20 de Janeiro de 2013 17h32 atualizado às 17h36



O avião está em fase de testes e deve substituir os tradicionais F-22 da Força Aérea americana
Foto: AFP   

Um relatório do Departamento de Defesa dos Estados Unidos afirma que o tanque de combustível do caça F-35, da fabricante Lockheed Martin, pode explodir se for atingido por um raio. A divulgação dessa falha é um grande revés para o projeto do jato considerado o mais sofisticado e caro do mundo. O avião está em fase de testes e deve substituir os tradicionais F-22 da Força Aérea americana, além de constituir a nova geração de aeronaves de combate dos governos de outros países, como Reino Unido, Itália e Israel. As informações são do jornal The Telegraph.

O documento do Pentágono também revelou que as tentativas de aumentar a eficiência de combustível, reduzindo o peso, também tornaram o jato mais vulneráveis ​​a um ataque inimigo do que a geração de aeronaves que ele deveria substituir. Com a descoberta, o F-35, também conhecido como Lightning II, foi proibido de voar em tempestades durante a fase de testes. O problema estaria em um dispositivo do tanque de combustível, que regular os níveis de oxigênio, que precisará ser redesenhado.

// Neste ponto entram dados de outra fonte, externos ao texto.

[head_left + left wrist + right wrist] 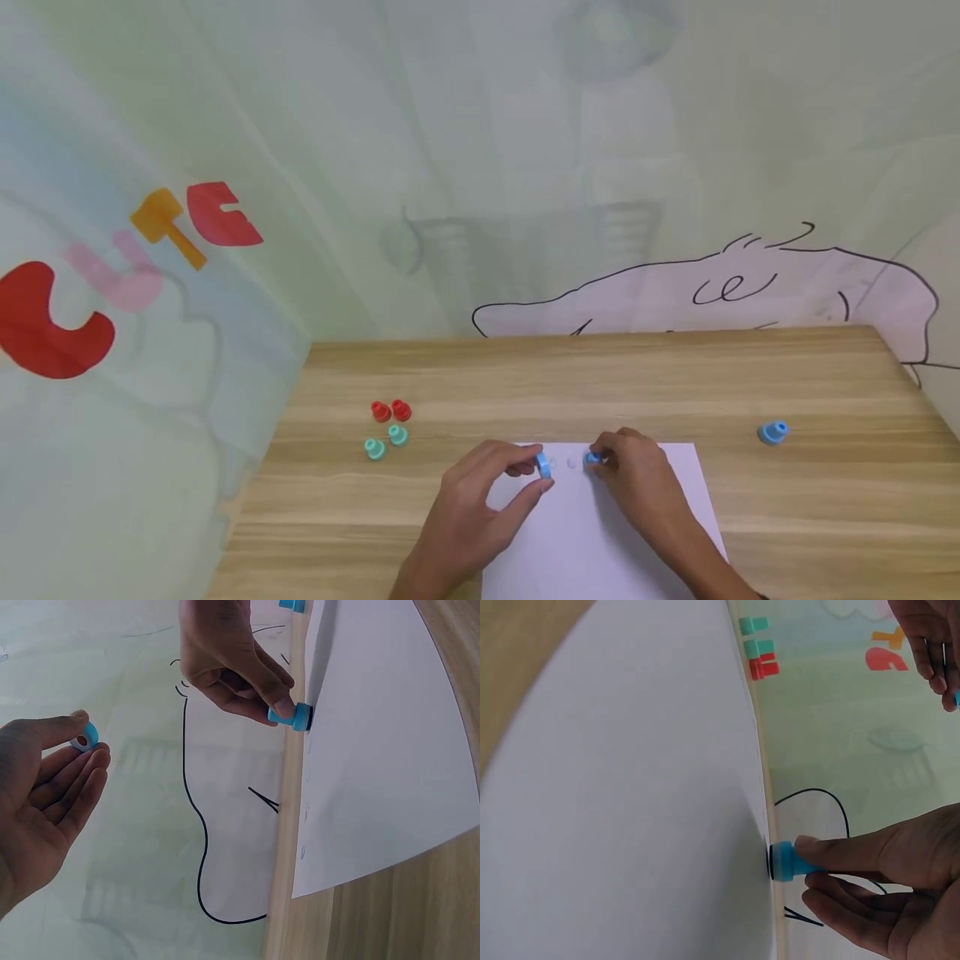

No entanto, esse é apenas um de uma série de problemas verificados pelo Pentágono no programa F-35. Uma falha de design do tanque de combustível também impede o jato de descer rapidamente para baixas altitudes. O relatório do Pentágono descreve ambos os fracassos como "inaceitável para o combate ou treinamento de combate".

A Lockheed Martin, fabricante da aeronave, também descobriu uma série de rachaduras nas aeronaves testadas. "Todas essas descobertas vão exigir planos de mitigação e podem incluir peças redesenho e peso adicional", acrescenta o relatório.

Em tese, o F-35 deverá ser capaz de voar para o espaço aéreo do inimigo, atacá-lo e retornar com segurança, sem ser detectado pelos radares. Mas o F-35 tem sido marcado por críticas desde sua criação, na década de 1990. Nos Estados Unidos, o projeto ganhou notoriedade por ser o mais caro já realizado pelo Pentágono. As estimativas sugerem que o custo total da compra, operação e manutenção dos aviões nos próximos 30 anos será US$ 1 trilhão.

    Terra

http://noticias.terra.com.br/mundo/esta ... aRCRD.html
"[Os portugueses são]um povo tão dócil e tão bem amestrado que até merecia estar no Jardim Zoológico"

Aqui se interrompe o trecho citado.